For many years, Mr. Stern was a tenured faculty member at the Iowa Writer’s Workshop. He has also taught at Rutgers, Temple, Columbia and numerous state and community colleges.
"When I was young and politically active, I would get in trouble and I wouldn’t get tenure, I’d get fired," he says. "Poets today in the universities are playing it safer than they did in the ’60s and ’70s. It’s not that they can’t be more political (with their poetry), it’s that they don’t want to. It’s just not in their minds. They were trained by the academic system to think that way.
"There are three or four in every generation who are exceptional," he says, "You can’t teach poetry, but you can do a lot of other things at a program like the one in Iowa. For young writers, it’s a place for them to be with other people their age. It’s a support system. They can talk about their rejection slips, where they’ve been published, what they’re reading it’s a networking thing.
"For me, it seemed so ridiculous to go to the university and have these older people telling you how to write," Mr. Stern says. "Poetry was a visitation from the gods."
He says he deliberately held back from publishing a full book of poetry, although he was seeing his work appear in major magazines.
"I was my own best or worst critic," Mr. Stern says. "Part of it was fear and anxiety. I didn’t want to be one of those poets who publishes in their 20s and then, later, is horrified by his work and throws his book in the attic."
While he was waiting to get the words right, a good friend named C.K. Williams who won the Pulitzer Prize for poetry in 2000 prodded him into letting someone else see a book’s worth of poetry.
"Charlie said, ‘I know someone who will look at your manuscript,’ and I hemmed and hawed," Mr. Stern says. "Finally, Charlie said, ‘The publisher wants it in his hands tomorrow, send it overnight mail.’ So I did."
Still, Mr. Stern advises young poets to delay publication and "to read, read, read everything philosophy, theology, history, psychology, novels, poetry."
And don’t worry about money.
"That will take care of itself," he says.
His poetry is enthusiastic and accessible, but at the same time hard to pin down. It reflects his encyclopedic mind and array of interests. He names his more classical influences as Christopher Marlowe, Robert Blake and Robert Burns. Modern influences include William Butler Yeats, Ezra Pound and Theodore Roethke. One critic, Peter Stitt of The Georgia Review , writes that Stern is "an almost spiritual reincarnation of Walt Whitman."
He says he has always liked living near a river and for a long time lived in Easton, Pa. A couple of years ago, he bought and fixed up the old house in Lambertville, with some help from his son, an architect. He also assisted in renovating a stately home for his lady friend, Anne Marie Macari.
Mr. Stern insists on showing off his handiwork. Walking the few blocks to Ms. Macari’s home, he jokes with construction workers, flirts with a lady of a certain age in starlet sunglasses and wants to know the breed of every dog that goes by. He seems to notice everything and has something to say about it. Ms. Macari herself a poet and teacher is a "gatekeeper" for his public appearances and makes sure he doesn’t overextend himself.

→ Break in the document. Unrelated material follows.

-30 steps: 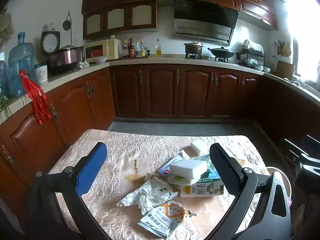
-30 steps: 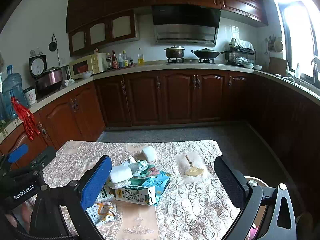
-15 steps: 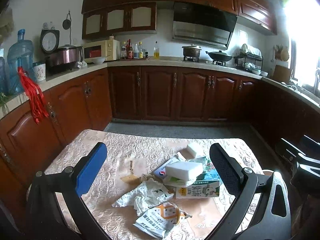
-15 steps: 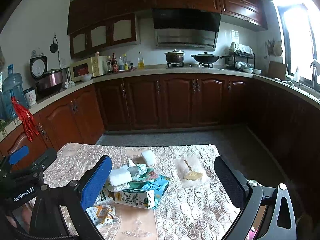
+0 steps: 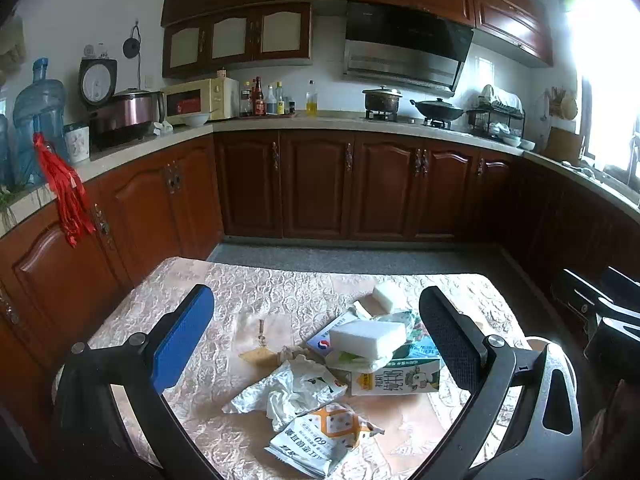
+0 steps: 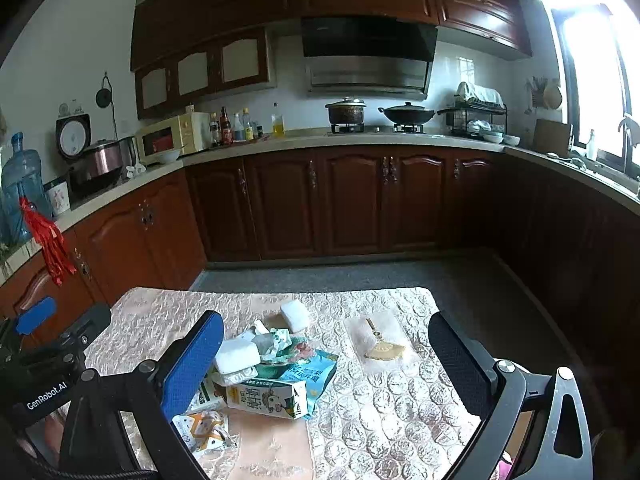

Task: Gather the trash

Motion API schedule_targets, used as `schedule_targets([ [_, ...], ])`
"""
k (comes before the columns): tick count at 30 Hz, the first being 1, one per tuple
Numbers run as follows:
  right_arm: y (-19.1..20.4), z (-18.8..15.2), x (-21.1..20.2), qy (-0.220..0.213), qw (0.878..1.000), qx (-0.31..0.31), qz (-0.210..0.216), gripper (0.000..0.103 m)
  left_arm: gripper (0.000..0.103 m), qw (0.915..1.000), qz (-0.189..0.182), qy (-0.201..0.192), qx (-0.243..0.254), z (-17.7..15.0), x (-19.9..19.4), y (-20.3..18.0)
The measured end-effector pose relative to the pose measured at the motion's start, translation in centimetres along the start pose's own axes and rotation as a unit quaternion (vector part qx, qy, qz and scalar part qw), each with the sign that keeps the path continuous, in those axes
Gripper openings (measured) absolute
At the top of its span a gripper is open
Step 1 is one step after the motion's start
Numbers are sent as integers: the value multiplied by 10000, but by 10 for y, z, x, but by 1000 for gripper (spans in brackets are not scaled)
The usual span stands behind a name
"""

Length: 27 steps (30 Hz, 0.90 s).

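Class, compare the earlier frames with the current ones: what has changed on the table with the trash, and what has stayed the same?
Only the cameras drifted slightly. Nothing was gripped or released: the left claw and right claw stay open and empty above the table. The white foam block still rests on the pile over the milk carton, with the crumpled white wrapper beside it.
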State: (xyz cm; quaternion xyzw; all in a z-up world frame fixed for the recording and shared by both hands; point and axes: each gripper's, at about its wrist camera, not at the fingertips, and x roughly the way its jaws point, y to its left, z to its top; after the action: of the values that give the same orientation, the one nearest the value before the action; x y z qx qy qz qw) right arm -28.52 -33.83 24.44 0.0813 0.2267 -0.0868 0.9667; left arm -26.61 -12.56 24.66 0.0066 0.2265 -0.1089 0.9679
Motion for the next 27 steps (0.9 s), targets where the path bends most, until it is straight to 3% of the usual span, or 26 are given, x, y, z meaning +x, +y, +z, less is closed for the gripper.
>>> schedule_targets([
  [27, 2, -3, 6, -36, 10000, -6, -33, 101, 102, 9999, -124, 40, -76, -7, 7, 3],
])
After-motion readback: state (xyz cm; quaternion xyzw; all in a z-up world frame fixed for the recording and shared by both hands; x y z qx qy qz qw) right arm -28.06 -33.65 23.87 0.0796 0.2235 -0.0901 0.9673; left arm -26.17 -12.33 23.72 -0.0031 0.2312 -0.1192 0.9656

"After I won the National Book Award, I was doing way too many readings and I suffered from exhaustion," he says. "Now I’m only doing about two a month."
At 75, he’s lived long enough to see poetry become dangerously close to being locked away in ivory towers.
"The final result of the university system is to reduce poetry’s politicality," Mr. Stern says. "If you’re a poet, eventually you have to speak out, though. That’s a poet’s purpose, to disturb the peace. There are still countries where poets are killed for expressing political views. In America, they don’t kill poets. They just don’t give them tenure.
"But I like the universities," he says. "I love their libraries, I love to visit and do readings."
Apparently, visiting poets are treated like royalty. In their contracts they can request certain perquisites be provided while visiting, for example, a bottle of Scotch in their room. Mr. Stern knows of one late, great poet who had a request more akin to that of a rock star than a man of letters.
"I don’t know exactly how it was worded, but he would be guaranteed sexual satisfaction during his visit. It had to be good sex, too."